Steve Cishek was teammates with José Fernández for the better part of three seasons in Miami. Leonys Martín knew him since they were both budding talent in Cuba. I’m sure everyone in that clubhouse has at least one story, and they are the ones who actually had met him. It wouldn’t be right to spend more time on it at this website, beyond realizing that these guys had to come out and play baseball when many of them probably wanted to do exactly the opposite of that.
Taijuan Walker has had somewhat of a tumultuous season. He’s flirted with perfection, but he’s also shown, at times, a nagging inability to...well...get it together. Whether that perception is warranted or not, Taijuan has seemed to let stressful situations transform him from a lock-down firethrower into a 24-year-old kid in over his head with no exit plan. But today was different. After giving up a leadoff single to Robbie Grossman and a one-out single to Byron Buxton, Walker was set to face Brian Dozier and his 42 home runs and, pending that, Jorge Polanco, Joe Mauer, oh no, then there’s Miguel Sano who ok he strikes out a lot, maybe I can get him to whiff on sometno, wait, I might not even get there that’s a lot of outs maybe next inning okay, shit, think, calm down wh
I don’t know what goes through Taijuan’s mind when he runs into a jam, but that’s kind of what being overwhelmed feels like to me. Well today Taijuan got Brian Dozier to pop out on the first pitch, then struck out Jorge Polanco on four. As you can see here, he kind of just clapped his mitt upon getting the call, and while you don’t want to diagnose what was happening before you can at least say this: Taijuan stared down adversity and seemed to feel good upon conquering it.

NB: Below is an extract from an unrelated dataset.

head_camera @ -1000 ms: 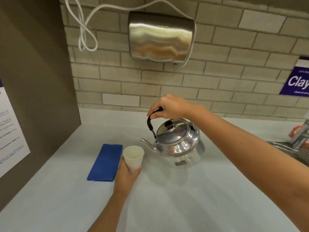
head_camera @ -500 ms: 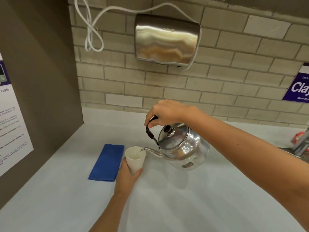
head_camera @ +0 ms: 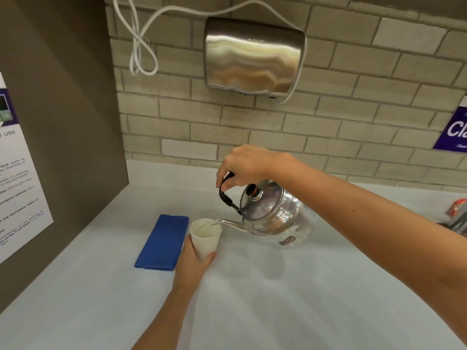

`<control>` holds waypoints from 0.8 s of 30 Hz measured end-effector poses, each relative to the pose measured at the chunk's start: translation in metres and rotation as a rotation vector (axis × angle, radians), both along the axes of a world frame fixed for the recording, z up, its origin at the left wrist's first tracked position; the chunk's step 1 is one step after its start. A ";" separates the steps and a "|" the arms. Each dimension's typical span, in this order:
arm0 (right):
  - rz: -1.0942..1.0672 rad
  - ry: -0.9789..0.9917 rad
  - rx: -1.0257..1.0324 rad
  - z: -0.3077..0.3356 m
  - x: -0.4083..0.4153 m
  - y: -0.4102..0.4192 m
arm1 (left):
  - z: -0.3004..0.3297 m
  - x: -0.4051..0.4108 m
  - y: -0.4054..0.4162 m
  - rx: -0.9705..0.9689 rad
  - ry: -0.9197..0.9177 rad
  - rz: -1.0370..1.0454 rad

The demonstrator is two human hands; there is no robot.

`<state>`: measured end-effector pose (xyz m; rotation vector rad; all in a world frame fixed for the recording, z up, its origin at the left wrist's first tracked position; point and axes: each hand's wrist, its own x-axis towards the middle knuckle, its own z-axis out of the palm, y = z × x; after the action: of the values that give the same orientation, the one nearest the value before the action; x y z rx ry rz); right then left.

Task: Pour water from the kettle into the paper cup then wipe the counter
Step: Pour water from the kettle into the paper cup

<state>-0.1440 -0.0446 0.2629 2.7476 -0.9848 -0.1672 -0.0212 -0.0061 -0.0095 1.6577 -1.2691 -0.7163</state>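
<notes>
My right hand (head_camera: 246, 165) grips the black handle of a shiny steel kettle (head_camera: 278, 218), which hangs tilted above the counter with its spout over the rim of a white paper cup (head_camera: 204, 236). A thin stream of water runs from the spout into the cup. My left hand (head_camera: 193, 263) wraps around the cup's lower part from below and holds it slightly tilted. A folded blue cloth (head_camera: 163, 242) lies flat on the pale counter (head_camera: 303, 299) just left of the cup.
A steel hand dryer (head_camera: 254, 55) with a white cable hangs on the brick wall above. A brown side panel (head_camera: 63, 122) with a poster closes off the left. At the right edge are a red item (head_camera: 456, 210) and part of a sink.
The kettle has been lifted off the counter and tipped further toward the cup. Its spout now reaches over the rim and water flows. The left hand has kept hold of the cup.
</notes>
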 end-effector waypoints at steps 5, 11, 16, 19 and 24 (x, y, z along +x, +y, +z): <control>0.024 0.028 -0.021 0.001 0.000 -0.001 | -0.002 0.000 -0.001 0.003 -0.007 0.016; 0.018 0.037 -0.041 0.008 0.000 0.000 | -0.004 0.000 -0.002 -0.012 0.001 0.028; 0.003 0.036 -0.046 0.011 -0.002 0.000 | -0.007 0.001 -0.003 -0.024 0.022 0.027; 0.001 0.035 -0.046 0.012 -0.003 0.001 | -0.008 0.001 -0.003 -0.028 0.017 0.025; -0.006 0.044 -0.062 0.013 -0.006 0.001 | -0.009 0.001 -0.004 -0.037 0.016 0.026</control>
<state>-0.1500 -0.0441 0.2756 2.6740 -0.9699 -0.1933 -0.0205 -0.0096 -0.0182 1.6327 -1.2400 -0.6857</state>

It started raining during the final two innings of 2016 baseball in Minnesota this afternoon. The lazy metaphor would be to say that this is a fitting end for yet another .350 season by the worst team in baseball, but the reality is that the Twins have some exciting young players and are likely on their way to feeling what we felt like when the clouds of Zduriencik parted for bright rays of Jerrys.
For some reason though, this moment sticks with me. I wonder exactly what it will be that I’m hoping for on January 13th, what kind of picture-memory I will concoct in my head. To counter snow and the lack of routine that scoreboard watching brings with it, you would think it would be an expanse of blue over the green, a sunset, something like that. But you have to keep playing in the rain even if you don’t want to, only until you can’t. That’s what baseball has always been about to me and that’s how I want to remember it. So I will.